**What is needed:**
Copy out the data below as written; omit any images.

** Opening Source material block **

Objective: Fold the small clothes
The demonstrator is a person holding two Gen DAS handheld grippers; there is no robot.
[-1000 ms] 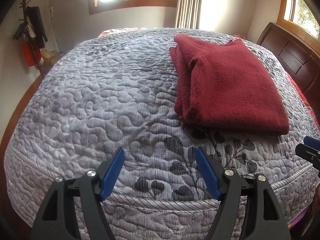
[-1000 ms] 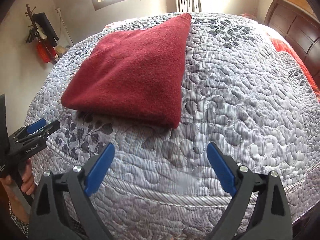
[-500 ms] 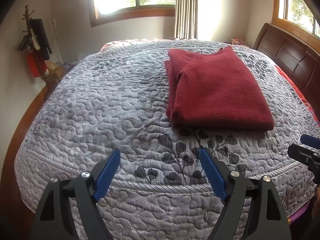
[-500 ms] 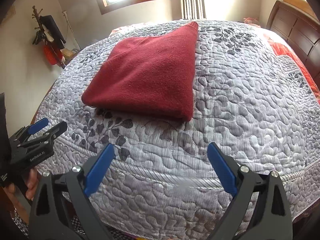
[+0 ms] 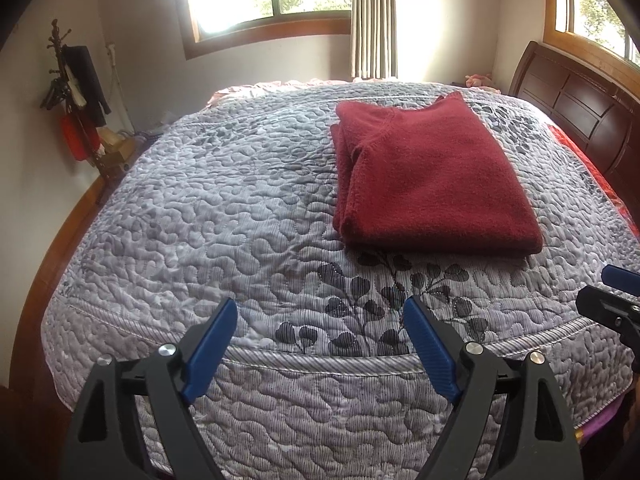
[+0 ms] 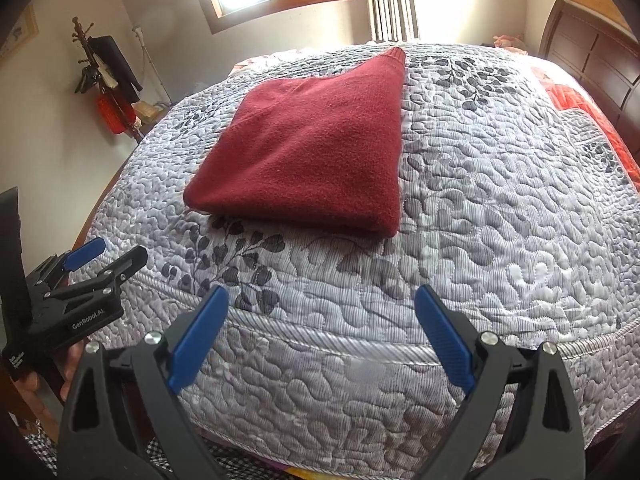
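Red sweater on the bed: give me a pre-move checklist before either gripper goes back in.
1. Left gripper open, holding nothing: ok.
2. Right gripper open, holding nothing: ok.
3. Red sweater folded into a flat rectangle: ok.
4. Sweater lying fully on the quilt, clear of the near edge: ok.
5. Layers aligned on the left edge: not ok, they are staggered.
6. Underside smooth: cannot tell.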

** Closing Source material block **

**Task response:**
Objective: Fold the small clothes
The demonstrator is a person holding two Gen DAS handheld grippers; there is no robot.
[-1000 ms] 
[-1000 ms] 
[-500 ms] 
[-500 ms] 
[+0 ms] 
[+0 ms] 
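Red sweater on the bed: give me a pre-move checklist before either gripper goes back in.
1. Left gripper open, holding nothing: ok.
2. Right gripper open, holding nothing: ok.
3. Red sweater folded into a flat rectangle: ok.
4. Sweater lying fully on the quilt, clear of the near edge: ok.
5. Layers aligned on the left edge: not ok, they are staggered.
6. Underside smooth: cannot tell.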

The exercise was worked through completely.